Secondo i difensori di Massimo Bossetti, in custodia cautelare in carcere con l’accusa di aver ucciso Yara Gambirasio, ci sarebbero «elementi interessanti» che potrebbero dimostrare l’estraneità dell’uomo – che si è sempre proclamato innocente sin qui – nell’omicidio. Tra questi elementi ce ne potrebbero essere alcuni che spiegherebbero come il suo dna sia finito sugli indumenti di Yara: si tratta di prove che la difesa intenderebbe presentare all’udienza davanti al tribunale del riesame di Brescia.

GLI ATTREZZI RUBATI. Secondo Repubblica, Bossetti avrebbe detto ai suoi legali che «Posso spiegare la presenza del mio dna sul corpo di Yara». Ai giornalisti uno degli avvocati dell’uomo, Claudio Salvagni ha spiegato che non intedeva rivelare altre informazioni perché «Non le brucio, affronteremo queste spiegazioni a tempo debito, anche al processo». Ma secondo il quotidiano la spiegazione sta in alcuni attrezzi: una livella elettronica, una bindella, due scalpelli di cui uno a punta acuminata, cazzuole e un distanziatore. “Sono gli attrezzi da lavoro che due anni fa – stando a una denuncia presentata da Bossetti ai carabinieri -vennero infatti rubati dall’interno dell’Iveco Daily parcheggiato sotto la casa di via Piana di Sopra a Mapello. Bossetti potrebbe spiegare – pur non avendolo denunciato ai militari dell’Arma – che la sparizione di questi o altri attrezzi, e magari anche di guanti o indumenti del lavoro, risale in realtà a prima del 26 novembre 2010” scrive Repubblica. Bisogna chiarire come mai Bossetti non abbia denunciato prima, nemmeno durante i primi interrogatori, la sparizione di questi attrezzi, ma l’ipotesi della difesa è che tra essi potrebbero esservi oggetti usati durante il delitto, forse anche l’arma (potrebbe essere lo scalpello con la punta acuminata) e che in questo modo il dna del principale accusato si è trovato sugli indumenti della vittima.
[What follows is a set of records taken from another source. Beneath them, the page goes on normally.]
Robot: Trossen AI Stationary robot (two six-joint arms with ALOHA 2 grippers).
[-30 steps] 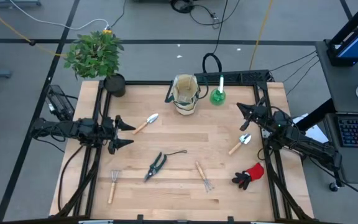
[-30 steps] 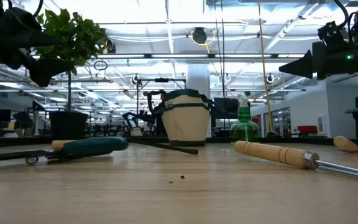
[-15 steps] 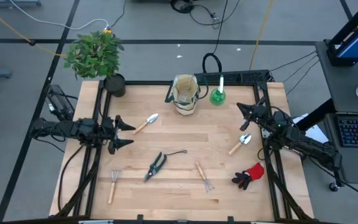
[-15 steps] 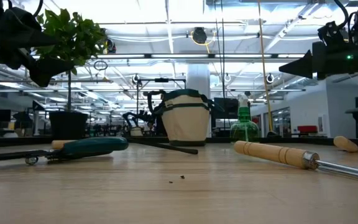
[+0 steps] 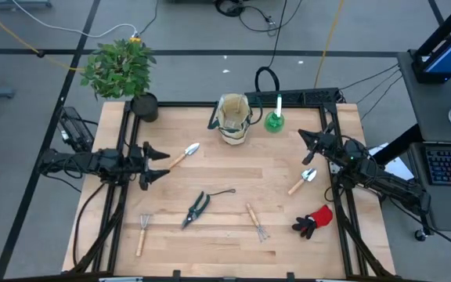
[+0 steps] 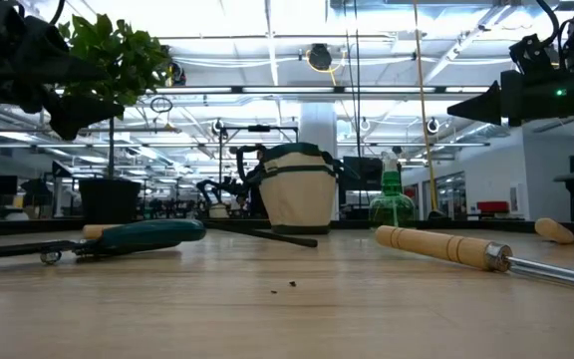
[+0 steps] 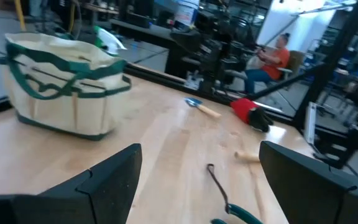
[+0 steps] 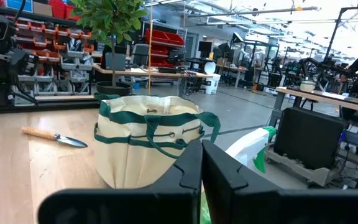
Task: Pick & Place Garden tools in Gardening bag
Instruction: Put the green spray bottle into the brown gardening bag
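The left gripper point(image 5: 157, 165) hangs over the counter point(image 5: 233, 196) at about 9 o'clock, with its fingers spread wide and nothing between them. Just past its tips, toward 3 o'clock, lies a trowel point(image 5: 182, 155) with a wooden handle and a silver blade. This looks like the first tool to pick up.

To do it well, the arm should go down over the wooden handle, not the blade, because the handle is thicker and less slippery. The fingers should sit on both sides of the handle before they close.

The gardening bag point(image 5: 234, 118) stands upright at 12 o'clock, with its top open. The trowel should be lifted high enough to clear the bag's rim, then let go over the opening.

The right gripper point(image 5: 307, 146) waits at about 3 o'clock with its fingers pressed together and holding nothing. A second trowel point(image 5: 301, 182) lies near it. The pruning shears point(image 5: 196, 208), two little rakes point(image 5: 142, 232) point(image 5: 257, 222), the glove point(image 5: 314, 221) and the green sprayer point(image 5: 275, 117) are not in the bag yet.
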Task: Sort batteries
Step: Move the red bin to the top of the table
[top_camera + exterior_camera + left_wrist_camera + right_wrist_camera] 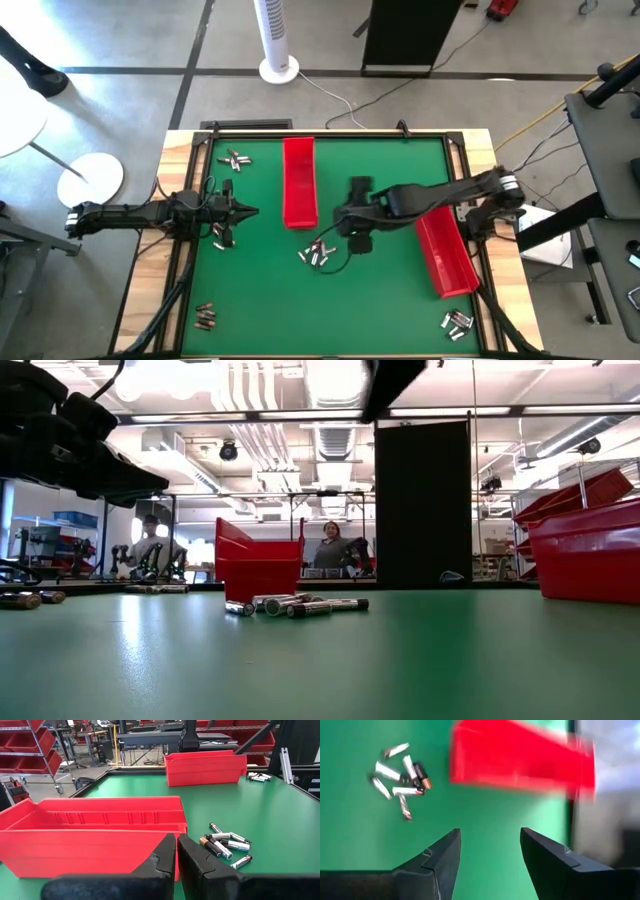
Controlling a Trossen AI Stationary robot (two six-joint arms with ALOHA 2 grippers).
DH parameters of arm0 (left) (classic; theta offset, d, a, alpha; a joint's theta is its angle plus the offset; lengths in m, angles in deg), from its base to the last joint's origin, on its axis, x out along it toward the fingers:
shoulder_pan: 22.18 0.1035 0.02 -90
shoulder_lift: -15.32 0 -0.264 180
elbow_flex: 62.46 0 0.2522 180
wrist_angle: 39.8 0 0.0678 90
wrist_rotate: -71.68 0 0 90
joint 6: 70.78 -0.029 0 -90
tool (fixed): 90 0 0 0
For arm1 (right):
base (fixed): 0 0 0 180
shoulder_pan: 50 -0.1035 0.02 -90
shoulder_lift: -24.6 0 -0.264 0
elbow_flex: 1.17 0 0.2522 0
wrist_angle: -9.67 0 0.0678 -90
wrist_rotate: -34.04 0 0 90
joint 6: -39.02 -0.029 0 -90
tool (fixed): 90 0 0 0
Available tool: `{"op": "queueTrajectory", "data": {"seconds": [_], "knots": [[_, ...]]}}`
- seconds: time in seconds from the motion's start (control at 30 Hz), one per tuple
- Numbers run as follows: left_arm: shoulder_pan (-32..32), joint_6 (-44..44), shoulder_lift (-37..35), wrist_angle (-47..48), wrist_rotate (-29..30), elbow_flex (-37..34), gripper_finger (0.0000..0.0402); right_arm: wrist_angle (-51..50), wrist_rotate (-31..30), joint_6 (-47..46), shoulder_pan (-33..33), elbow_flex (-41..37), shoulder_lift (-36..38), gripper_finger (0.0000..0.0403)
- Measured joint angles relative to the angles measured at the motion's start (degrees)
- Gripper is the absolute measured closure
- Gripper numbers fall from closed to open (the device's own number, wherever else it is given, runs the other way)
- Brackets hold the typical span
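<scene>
A loose pile of small batteries (318, 253) lies on the green table near its middle; it also shows as batteries (402, 782) and batteries (227, 844) in the wrist views. My right gripper (490, 865) hangs open above the table just right of this pile, also seen as my right gripper (356, 238), with nothing between its fingers. A long red tray (299, 182) lies in the middle toward the far edge, and a second red tray (447, 250) lies at the right. My left gripper (177, 855) waits shut at the table's left, empty.
More small heaps of batteries lie at the far left (236, 159), near left (205, 317), near right (457, 322) and under my left arm (222, 236). Bare green mat stretches along the near middle. People sit in the room beyond the far edge (330, 550).
</scene>
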Motion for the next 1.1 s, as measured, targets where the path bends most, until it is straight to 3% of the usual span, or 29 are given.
{"op": "queueTrajectory", "data": {"seconds": [0.13, 0.3, 0.7, 1.1], "knots": [[0.00, 0.00, 0.04, -0.01, 0.00, -0.02, 0.0402, -12.56, 0.08, -27.18, 0.00, -0.29, 3.61, 0.0204], [0.00, 0.00, 0.07, -0.06, 0.00, 0.00, 0.0402, -22.76, 4.22, -44.82, -0.09, -4.06, 6.96, 0.0204], [0.00, 0.00, 0.29, -0.23, 0.00, -0.01, 0.0402, -23.56, 19.73, -59.37, -0.26, -26.30, 13.75, 0.0204], [0.00, 0.00, 0.33, -0.19, 0.00, 0.00, 0.0402, -10.89, 25.44, -68.60, -0.37, -43.26, 25.60, 0.0204]]}}
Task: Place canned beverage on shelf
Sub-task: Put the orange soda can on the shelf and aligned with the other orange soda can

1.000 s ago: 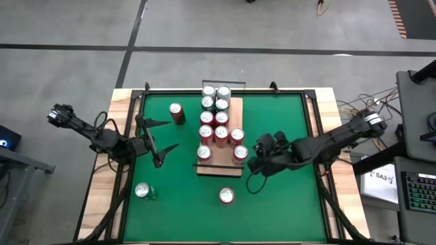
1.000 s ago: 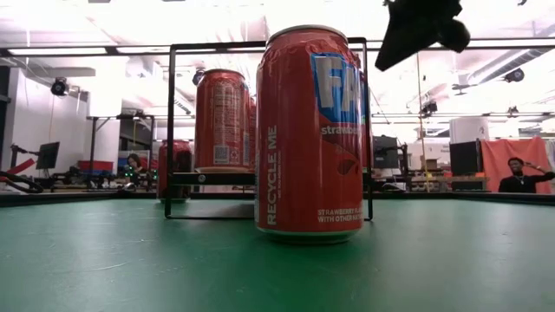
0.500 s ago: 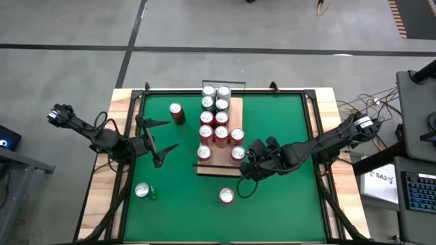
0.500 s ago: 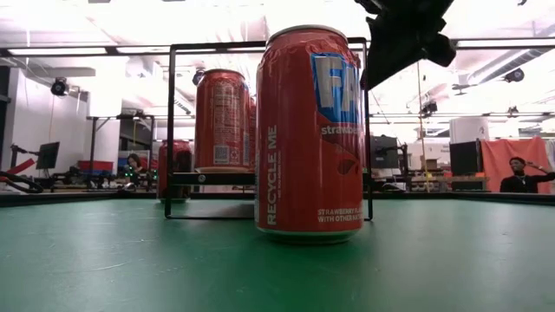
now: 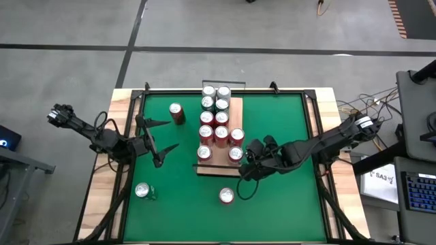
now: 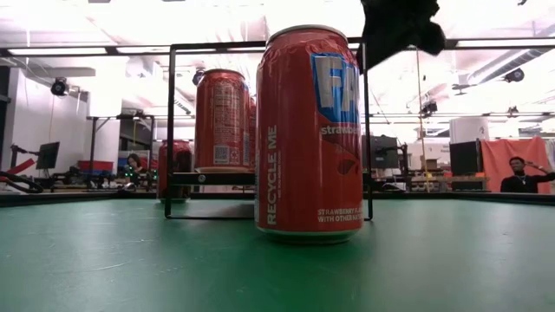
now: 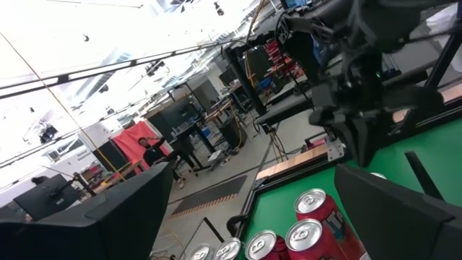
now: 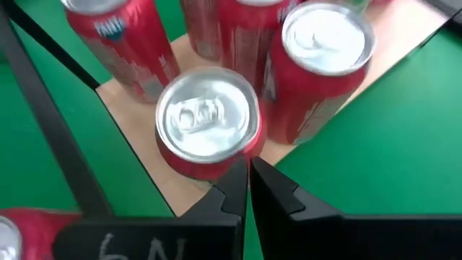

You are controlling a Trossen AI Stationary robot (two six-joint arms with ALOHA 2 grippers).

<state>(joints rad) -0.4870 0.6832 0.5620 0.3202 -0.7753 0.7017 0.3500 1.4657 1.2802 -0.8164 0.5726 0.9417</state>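
Observation:
The shelf (image 5: pixel 219 170), a pale wood board with black end rails, lies mid-table and carries several red and green cans. My right gripper (image 8: pixel 249 173) is shut. It hovers just above and beside the near right red can (image 8: pixel 208 124) on the shelf, and shows high in the low view (image 6: pixel 395 35). Three loose red cans stand upright on the green mat: far left (image 5: pixel 176 112), near left (image 5: pixel 144 191) and near middle (image 5: pixel 226 196), the last filling the low view (image 6: pixel 310 130). My left gripper (image 5: pixel 174 135) waits open, left of the shelf.
The shelf's black rail (image 8: pixel 50 123) crosses close beside my right gripper. The green mat (image 5: pixel 286 122) has free room to the right of the shelf and along the near edge. A black frame borders the mat, with the wooden table edge (image 5: pixel 116 102) outside it.
My right gripper has moved toward the table's left, in over the shelf's near right corner, and has stayed shut. The cans and the shelf have kept their places.

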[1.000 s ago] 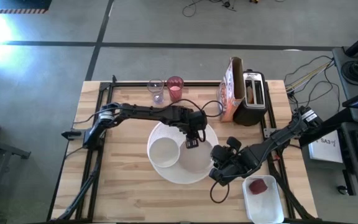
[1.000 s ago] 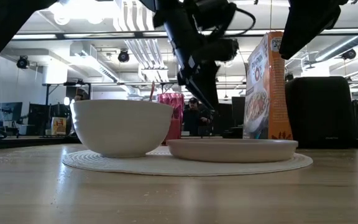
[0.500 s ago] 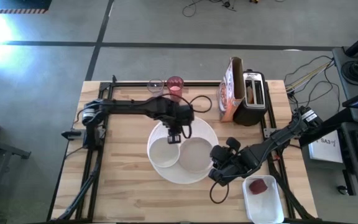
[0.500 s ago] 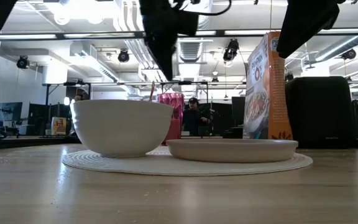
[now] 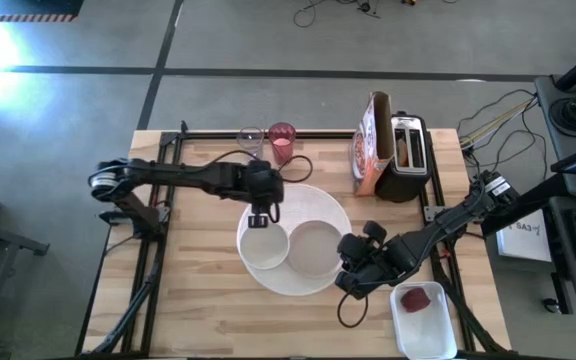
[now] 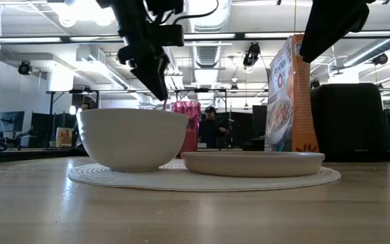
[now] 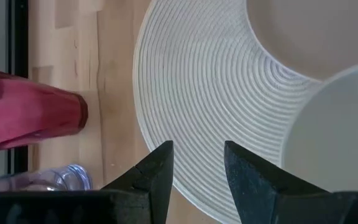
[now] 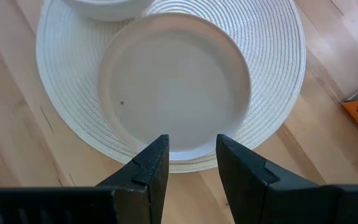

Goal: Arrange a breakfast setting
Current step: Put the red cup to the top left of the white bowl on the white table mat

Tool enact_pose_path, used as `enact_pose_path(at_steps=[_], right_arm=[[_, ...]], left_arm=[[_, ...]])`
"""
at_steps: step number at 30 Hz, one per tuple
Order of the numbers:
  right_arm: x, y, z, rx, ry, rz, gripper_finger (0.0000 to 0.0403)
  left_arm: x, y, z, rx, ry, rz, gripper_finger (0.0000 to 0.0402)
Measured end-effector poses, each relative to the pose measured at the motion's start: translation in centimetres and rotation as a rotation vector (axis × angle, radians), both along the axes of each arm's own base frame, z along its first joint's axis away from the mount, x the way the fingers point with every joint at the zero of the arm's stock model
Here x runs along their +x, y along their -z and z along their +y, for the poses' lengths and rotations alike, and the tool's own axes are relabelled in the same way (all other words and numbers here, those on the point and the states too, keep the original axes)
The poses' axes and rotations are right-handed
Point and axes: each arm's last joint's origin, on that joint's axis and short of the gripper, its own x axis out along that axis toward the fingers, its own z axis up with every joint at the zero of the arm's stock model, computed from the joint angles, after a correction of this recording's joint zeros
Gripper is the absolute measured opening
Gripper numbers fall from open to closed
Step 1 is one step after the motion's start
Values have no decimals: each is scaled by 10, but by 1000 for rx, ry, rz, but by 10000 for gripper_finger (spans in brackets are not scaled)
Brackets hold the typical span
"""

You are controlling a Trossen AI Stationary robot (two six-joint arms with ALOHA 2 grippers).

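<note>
On the wooden bench (image 5: 198, 290) the round white placemat (image 5: 268, 205) sits at centre. The white bowl (image 5: 264, 246) stands on its left half and the grey plate (image 5: 314, 248) lies right beside it on the mat; in the low view the two look almost touching. The left tool (image 5: 260, 216) hangs over the mat's far-left edge, just above the bowl's back rim, with its fingers (image 7: 157, 174) parted and nothing between them. Its wrist view looks down on the ribbed mat, with bowl and plate at the edge.

The pink tumbler (image 5: 281, 142) stands at the back of the bench, off the mat, and a clear glass (image 5: 251, 142) is just beside it on the left. A cereal box (image 5: 372, 140) and the toaster (image 5: 405, 155) stand at the back right, side by side.

The right tool (image 5: 353, 272) rests low at the mat's near-right edge, close to the plate, fingers (image 8: 151, 171) spread and empty; its wrist view frames the plate squarely. To its right, near the bench's front corner, the white tub (image 5: 430, 335) holds a small red fruit (image 5: 415, 299).
</note>
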Motion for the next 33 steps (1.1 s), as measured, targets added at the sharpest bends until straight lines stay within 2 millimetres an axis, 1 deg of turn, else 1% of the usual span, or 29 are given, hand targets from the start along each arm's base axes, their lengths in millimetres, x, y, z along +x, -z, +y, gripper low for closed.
enact_pose_path(at_steps=[3,7,15,19,28,30,33], right_arm=[[1,0,1,6,0,-9,123],[1,0,1,6,0,-10,123],[1,0,1,7,0,-12,123],[1,0,1,7,0,-12,123],[1,0,1,9,0,-14,123],[1,0,1,9,0,-14,123],[2,-1,1,12,0,-20,123]], left_arm=[[-8,-1,-2,-14,-23,-16,126],[-11,1,-6,-23,-30,-25,126],[-12,-2,-10,39,97,26,126],[-12,-4,0,128,107,54,126],[-20,-5,46,163,12,88,126],[-21,-7,52,160,6,84,126],[-18,-16,53,159,61,58,126]])
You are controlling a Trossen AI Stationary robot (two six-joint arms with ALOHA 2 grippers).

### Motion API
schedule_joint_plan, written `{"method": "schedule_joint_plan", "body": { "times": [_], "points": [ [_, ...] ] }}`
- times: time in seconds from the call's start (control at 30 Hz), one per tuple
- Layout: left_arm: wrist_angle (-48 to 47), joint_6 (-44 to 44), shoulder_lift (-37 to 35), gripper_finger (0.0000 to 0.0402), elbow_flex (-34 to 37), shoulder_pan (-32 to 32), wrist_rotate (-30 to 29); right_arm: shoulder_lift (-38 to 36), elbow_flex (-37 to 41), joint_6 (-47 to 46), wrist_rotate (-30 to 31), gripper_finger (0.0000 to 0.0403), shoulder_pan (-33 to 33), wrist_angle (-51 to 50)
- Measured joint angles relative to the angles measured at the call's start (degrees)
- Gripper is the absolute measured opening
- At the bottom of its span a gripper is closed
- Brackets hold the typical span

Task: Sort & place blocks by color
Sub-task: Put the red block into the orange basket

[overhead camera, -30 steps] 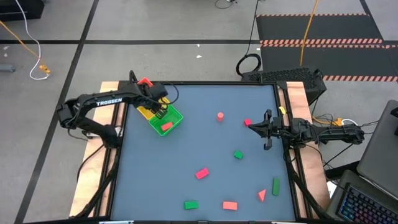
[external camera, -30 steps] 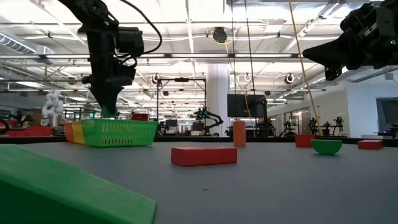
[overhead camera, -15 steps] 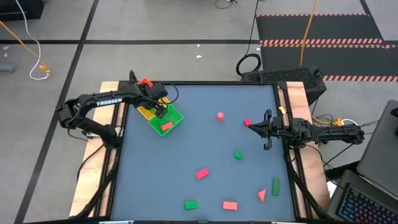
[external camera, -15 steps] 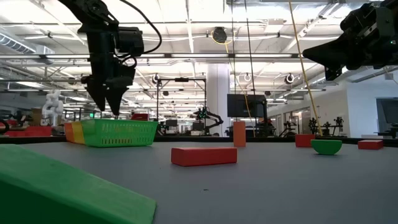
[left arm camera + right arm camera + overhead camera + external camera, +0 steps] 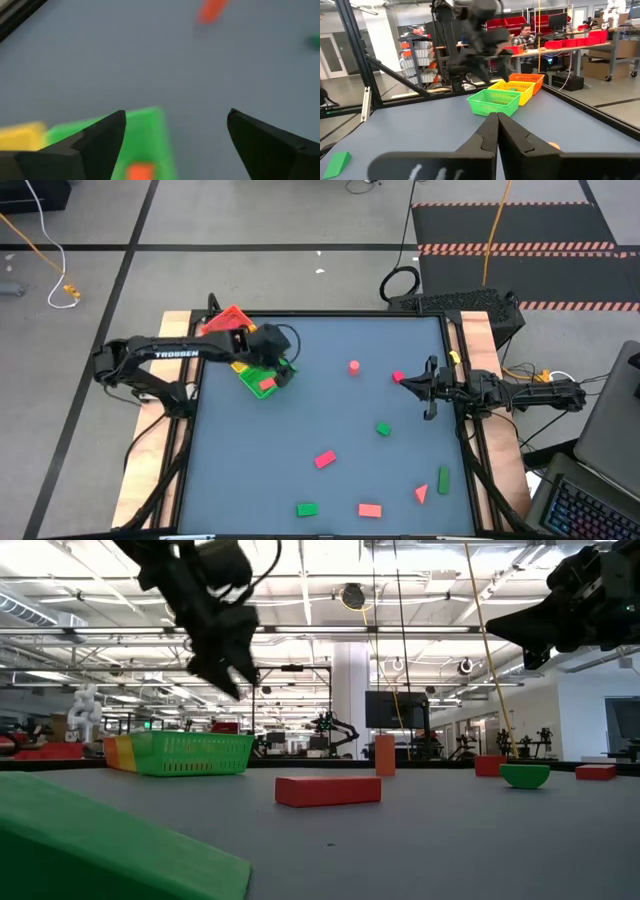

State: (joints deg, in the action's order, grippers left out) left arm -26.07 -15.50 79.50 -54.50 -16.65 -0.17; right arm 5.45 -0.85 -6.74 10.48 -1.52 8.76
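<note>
The three-part tray [image 5: 240, 365] stands at the table's far left, red part farthest, green part [image 5: 150, 130] nearest the table's middle. A red block [image 5: 267, 384] lies in the green part. My left gripper [image 5: 280, 370] hangs open above that part's edge, tipped, nothing between its fingers [image 5: 107, 135]. Pink-red and green blocks lie loose on the table: a pink cylinder [image 5: 354, 366], a red brick [image 5: 324, 459], a green piece [image 5: 383, 429], several more near the front edge. My right gripper [image 5: 405, 384] waits shut at the right side, beside a red block [image 5: 399, 377].
A green brick [image 5: 307, 508], a red brick [image 5: 369, 510], a red wedge [image 5: 421, 494] and a green brick [image 5: 443, 478] lie along the near right. Bare grey table spreads between the tray and these. A raised black rim [image 5: 330, 314] frames the table. A person [image 5: 522, 36] sits in the room behind.
My left gripper has opened over the tray's green part, then risen and swung a little toward the table's right edge, tipping its fingers outward. The tray and the loose blocks have stayed put.
</note>
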Motion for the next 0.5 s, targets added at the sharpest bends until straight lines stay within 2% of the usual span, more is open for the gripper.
{"method": "schedule_joint_plan", "body": {
  "times": [0.27,0.4,0.5],
  "points": [
    [15.0,0.7,0.0,0.0280,0.0,13.1,-0.2,0.0,0.0,1.3,-0.1,0.0000,0.0,1.2],
    [19.9,2.0,0.1,0.0256,0.0,16.4,-1.1,1.0,0.0,1.9,0.0,0.0004,0.0,5.2],
    [22.4,2.8,0.9,0.0245,0.0,17.6,-2.7,3.2,0.0,2.1,1.8,0.0028,0.0,8.5]
  ]
}}
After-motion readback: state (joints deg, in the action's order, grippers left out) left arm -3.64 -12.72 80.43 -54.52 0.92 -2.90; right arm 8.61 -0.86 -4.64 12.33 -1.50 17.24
IL SECONDO UOMO. Oggi finalmente a Bossetti è stato concesso di incontrare in carcere la moglie, che in questi giorni lo ha strenuamente difeso tanto davanti ai pm che davanti ai media. Intanto, Tgcom24 e la redazione di News Mediaset, riportano un secondo retroscena interessante per la difesa dell’uomo. Secondo fonti investigative sentite dai giornalisti Mediaset, infatti, gli inquirenti nel massimo riserbo starebbero indagando sulla possibile complicità di un secondo uomo. Per Tgcom24 “Tutto scaturisce da alcune considerazioni legate alle intercettazioni telefoniche in mano agli inquirenti e sulle quali vige il massimo riserbo: Bossetti sarebbe troppo esile” per aver ucciso e poi spostato da solo il corpo di Yara, fino al centro del campo di Chignolo dove la ragazza è stata poi trovata. Se si trattasse di un’informazione vera, tuttavia, la caccia degli investigatori in qualche modo metterebbe in dubbio la granitica certezza dell’accusa sulle responsabilità di Bossetti.

I DILEMMI DEL CELLULARE. Sempre secondo Repubblica, inoltre, le indagini starebbero cercando di rispondere ad ulteriori dubbi. Si sa fino ad oggi che il cellulare di Bossetti ha agganciato la cella di Mapello alle 17.45 del 26 novembre 2010, mentre quello di Yara l’ha agganciata un’ora dopo, alle 18.49. Mapello è la cella di riferimento però anche dell’abitazione di Bossetti. Gli inquirenti starebbero cercando risposta ad alcune domande: “Perché l’utenza di Bossetti aggancia la cella di Mapello ma non lascia traccia a Chignolo d’Isola, nel campo in cui Yara fu colpita alla testa con un corpo contundente e poi con un’arma da taglio per essere lasciata agonizzante? Forse l’apparecchio del muratore era stato lasciato a Mapello?”.